I remember somebody in HR saying, ‘You’ll be fine; this is quite normal.’ I wanted to scream at her and say, ‘This is not normal.’ Bearing in mind this was eight years ago, we’ve come a long way since then – we have much better language now.

After your relapse, how was your second return to work different from your first, and what strategies did you use to ensure a more successful reintegration?

When I returned to work the second time, I took much more ownership of it. I think to be successful; you have to take some responsibility for making it work again for you.
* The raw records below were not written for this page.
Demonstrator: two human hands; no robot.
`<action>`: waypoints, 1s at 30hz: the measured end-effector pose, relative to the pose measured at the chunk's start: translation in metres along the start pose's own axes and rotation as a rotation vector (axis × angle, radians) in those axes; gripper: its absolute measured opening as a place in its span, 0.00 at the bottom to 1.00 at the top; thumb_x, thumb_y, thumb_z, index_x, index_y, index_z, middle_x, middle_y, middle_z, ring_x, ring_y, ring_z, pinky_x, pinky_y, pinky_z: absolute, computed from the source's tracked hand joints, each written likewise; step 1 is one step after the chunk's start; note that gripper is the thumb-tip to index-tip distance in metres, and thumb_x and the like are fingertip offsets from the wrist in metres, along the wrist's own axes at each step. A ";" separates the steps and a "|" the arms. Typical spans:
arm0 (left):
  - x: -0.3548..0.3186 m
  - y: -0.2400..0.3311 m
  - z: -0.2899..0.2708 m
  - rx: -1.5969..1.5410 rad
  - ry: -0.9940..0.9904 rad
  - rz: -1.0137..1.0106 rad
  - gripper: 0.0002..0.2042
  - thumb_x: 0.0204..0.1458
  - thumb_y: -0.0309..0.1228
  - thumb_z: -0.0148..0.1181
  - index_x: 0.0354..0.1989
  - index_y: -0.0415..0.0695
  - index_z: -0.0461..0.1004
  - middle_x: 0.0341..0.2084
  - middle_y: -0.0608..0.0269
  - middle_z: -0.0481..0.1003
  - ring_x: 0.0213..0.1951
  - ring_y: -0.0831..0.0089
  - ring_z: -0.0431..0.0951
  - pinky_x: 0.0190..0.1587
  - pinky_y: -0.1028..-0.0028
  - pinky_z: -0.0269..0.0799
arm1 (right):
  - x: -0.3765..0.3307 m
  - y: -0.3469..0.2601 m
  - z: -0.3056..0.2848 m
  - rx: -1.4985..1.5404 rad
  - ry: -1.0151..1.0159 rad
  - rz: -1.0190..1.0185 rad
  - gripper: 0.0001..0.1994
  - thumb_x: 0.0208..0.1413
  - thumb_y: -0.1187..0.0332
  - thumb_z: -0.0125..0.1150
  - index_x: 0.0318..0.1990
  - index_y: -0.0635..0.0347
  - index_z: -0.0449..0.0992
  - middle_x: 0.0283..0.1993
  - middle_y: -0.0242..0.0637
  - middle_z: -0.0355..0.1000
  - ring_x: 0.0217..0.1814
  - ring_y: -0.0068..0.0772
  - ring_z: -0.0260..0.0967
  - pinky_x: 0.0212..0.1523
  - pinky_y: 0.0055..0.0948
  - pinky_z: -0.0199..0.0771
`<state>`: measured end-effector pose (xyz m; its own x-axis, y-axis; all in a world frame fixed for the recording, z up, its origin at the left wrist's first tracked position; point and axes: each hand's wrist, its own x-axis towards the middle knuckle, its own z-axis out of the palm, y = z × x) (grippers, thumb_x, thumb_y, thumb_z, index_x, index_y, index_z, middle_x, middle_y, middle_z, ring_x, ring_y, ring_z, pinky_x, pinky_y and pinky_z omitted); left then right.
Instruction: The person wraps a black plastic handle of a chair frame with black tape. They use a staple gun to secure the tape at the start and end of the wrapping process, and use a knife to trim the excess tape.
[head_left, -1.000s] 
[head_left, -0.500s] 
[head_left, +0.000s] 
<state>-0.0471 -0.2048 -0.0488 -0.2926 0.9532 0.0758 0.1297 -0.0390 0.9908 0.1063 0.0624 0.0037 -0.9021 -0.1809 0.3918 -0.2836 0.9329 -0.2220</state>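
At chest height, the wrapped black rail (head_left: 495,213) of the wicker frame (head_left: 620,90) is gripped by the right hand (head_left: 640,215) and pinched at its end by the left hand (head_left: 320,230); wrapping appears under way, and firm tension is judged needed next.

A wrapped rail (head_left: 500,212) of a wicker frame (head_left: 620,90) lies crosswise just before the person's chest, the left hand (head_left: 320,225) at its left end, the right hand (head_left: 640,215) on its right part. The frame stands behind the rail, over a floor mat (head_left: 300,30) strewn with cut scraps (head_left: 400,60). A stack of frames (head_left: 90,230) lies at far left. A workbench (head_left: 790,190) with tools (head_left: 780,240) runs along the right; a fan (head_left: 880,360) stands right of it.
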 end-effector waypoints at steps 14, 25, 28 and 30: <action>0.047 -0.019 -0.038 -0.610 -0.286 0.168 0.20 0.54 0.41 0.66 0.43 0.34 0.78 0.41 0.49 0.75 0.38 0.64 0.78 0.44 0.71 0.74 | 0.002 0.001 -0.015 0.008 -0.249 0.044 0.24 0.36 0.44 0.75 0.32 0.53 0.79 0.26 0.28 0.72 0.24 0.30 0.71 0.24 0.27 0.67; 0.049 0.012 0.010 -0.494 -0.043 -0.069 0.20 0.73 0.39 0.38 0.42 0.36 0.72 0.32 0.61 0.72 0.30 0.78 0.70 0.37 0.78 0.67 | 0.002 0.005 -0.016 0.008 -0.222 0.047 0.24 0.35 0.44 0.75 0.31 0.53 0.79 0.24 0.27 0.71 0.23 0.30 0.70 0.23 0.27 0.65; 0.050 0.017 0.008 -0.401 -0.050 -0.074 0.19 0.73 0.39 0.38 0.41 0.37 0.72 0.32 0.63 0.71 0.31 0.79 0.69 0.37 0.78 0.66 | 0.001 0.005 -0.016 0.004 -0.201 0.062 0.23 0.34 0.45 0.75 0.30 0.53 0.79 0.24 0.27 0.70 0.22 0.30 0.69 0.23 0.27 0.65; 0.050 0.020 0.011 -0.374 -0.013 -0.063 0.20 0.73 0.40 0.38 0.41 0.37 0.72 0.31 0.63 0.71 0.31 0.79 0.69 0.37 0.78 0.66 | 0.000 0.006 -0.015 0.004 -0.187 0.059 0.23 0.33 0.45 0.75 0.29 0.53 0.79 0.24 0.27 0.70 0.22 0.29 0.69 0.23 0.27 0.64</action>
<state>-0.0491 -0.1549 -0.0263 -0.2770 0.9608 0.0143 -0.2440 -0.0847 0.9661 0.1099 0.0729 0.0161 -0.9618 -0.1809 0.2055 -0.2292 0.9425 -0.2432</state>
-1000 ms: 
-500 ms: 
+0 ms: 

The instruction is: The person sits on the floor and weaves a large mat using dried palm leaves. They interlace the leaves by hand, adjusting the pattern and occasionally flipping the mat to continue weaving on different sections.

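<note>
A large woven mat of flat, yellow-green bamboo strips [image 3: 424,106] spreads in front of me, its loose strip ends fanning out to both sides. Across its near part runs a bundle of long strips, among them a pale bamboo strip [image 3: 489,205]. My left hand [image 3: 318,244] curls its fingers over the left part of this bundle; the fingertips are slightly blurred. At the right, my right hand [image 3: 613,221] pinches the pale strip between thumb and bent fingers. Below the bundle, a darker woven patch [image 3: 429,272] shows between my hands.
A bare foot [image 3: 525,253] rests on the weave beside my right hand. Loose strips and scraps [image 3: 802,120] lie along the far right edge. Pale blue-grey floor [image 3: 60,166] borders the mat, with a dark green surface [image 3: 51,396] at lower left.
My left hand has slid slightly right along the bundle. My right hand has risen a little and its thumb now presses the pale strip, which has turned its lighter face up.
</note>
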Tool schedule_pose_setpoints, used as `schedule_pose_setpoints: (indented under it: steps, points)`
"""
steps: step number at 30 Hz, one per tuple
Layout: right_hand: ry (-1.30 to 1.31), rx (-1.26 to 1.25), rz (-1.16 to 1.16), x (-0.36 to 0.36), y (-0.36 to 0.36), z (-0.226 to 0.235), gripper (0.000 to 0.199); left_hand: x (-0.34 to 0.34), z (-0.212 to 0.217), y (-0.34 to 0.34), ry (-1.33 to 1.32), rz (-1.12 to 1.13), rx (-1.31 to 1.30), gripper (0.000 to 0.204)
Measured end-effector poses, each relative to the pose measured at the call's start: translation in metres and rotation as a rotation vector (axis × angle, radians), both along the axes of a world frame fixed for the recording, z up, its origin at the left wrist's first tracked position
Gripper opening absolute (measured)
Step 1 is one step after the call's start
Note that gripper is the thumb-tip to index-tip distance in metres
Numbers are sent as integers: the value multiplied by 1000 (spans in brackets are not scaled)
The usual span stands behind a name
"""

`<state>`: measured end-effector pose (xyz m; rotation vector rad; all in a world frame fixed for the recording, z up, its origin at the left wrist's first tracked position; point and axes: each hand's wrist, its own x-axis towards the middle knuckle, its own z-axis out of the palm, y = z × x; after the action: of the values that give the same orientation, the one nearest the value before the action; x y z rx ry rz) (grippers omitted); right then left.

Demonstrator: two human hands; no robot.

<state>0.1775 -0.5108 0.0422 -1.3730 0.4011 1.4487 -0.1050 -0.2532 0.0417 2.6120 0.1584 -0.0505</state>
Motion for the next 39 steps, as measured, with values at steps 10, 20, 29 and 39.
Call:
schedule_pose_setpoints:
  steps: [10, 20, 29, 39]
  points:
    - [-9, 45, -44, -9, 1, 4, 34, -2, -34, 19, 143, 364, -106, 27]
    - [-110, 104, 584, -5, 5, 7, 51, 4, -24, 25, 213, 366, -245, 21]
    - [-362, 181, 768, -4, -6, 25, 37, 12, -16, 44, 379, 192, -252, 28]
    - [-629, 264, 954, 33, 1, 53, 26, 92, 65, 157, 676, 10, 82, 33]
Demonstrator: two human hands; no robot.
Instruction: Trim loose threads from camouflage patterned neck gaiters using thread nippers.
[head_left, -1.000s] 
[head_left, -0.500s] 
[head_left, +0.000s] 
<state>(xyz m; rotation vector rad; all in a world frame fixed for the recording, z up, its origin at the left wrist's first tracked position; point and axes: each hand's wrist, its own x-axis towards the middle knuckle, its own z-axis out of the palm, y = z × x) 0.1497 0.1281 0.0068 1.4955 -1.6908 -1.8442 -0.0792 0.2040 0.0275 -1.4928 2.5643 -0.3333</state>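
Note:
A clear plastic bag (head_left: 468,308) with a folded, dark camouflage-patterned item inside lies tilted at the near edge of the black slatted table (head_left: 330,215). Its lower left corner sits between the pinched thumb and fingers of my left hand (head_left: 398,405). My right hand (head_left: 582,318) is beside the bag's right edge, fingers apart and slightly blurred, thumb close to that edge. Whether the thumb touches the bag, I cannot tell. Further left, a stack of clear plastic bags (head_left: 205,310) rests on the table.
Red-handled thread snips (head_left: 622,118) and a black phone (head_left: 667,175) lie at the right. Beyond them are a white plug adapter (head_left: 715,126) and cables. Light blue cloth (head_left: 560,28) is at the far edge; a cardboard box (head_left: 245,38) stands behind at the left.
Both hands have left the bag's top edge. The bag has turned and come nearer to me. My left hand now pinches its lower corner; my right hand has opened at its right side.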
I haven’t been off for any prolonged period of time since then.

How would you advise individuals to start taking care of their mental health, especially in demanding careers?

People talk about this all the time; there is a health continuum – physical and mental. Mental health is not just ill health; it’s also good mental health. Wherever you are on the continuum, you should be looking after your health like you look after your physical health.

If you have diabetes, for example, you learn how to manage it from a physical perspective, and for a lot of people, from an emotional perspective as well. We haven’t in the past given enough focus to our mental health.

The main things I’d advise in managing mental health are getting enough sleep, learning to recognise the difference between feeling under pressure and feeling distressed, and not hiding.

What specific strategies and practices have you adopted in your career to ensure you’re maintaining your mental health?

I have a much better perspective on priorities now. I think there can be a tendency among lawyers that when anybody says ‘jump’, they say ‘how high?’. It’s important to feel able to say ‘yes, of course – but let’s have a conversation about timing’.

It’s about taking a lot more control; that doesn’t mean taking my foot off the gas, but going about things in a different way with more perspective. As lawyers we can be frightened or reluctant to have those conversations because we’re so used to saying ‘yes’ and just getting the work done.

I don’t know how to change the deal culture, but one thing we can do is be brave about having open conversations with clients rather than assuming they will be upset – they’re human too.

What advice do you offer to individuals who are susceptible to mental ill health and are concerned about pursuing a legal career?

Look – this is not a warm, cuddly profession, particularly in the City. It’s hard work, high pressure, with high intellectual rigour. That said, we owe it to our talent to teach them how to work with that pressure. There are healthy levels of stress.

I wouldn’t advise anyone away from the profession; it’s about learning to manage how to deal with it. Some of the reasons why I speak extensively about my experience are about owning the situation – rather than saying ‘I’m a victim of’ or ‘I’m suffering from it’, I can say ‘I have this condition, I’m owning it, managing how I work, and showing people that it’s perfectly possible’.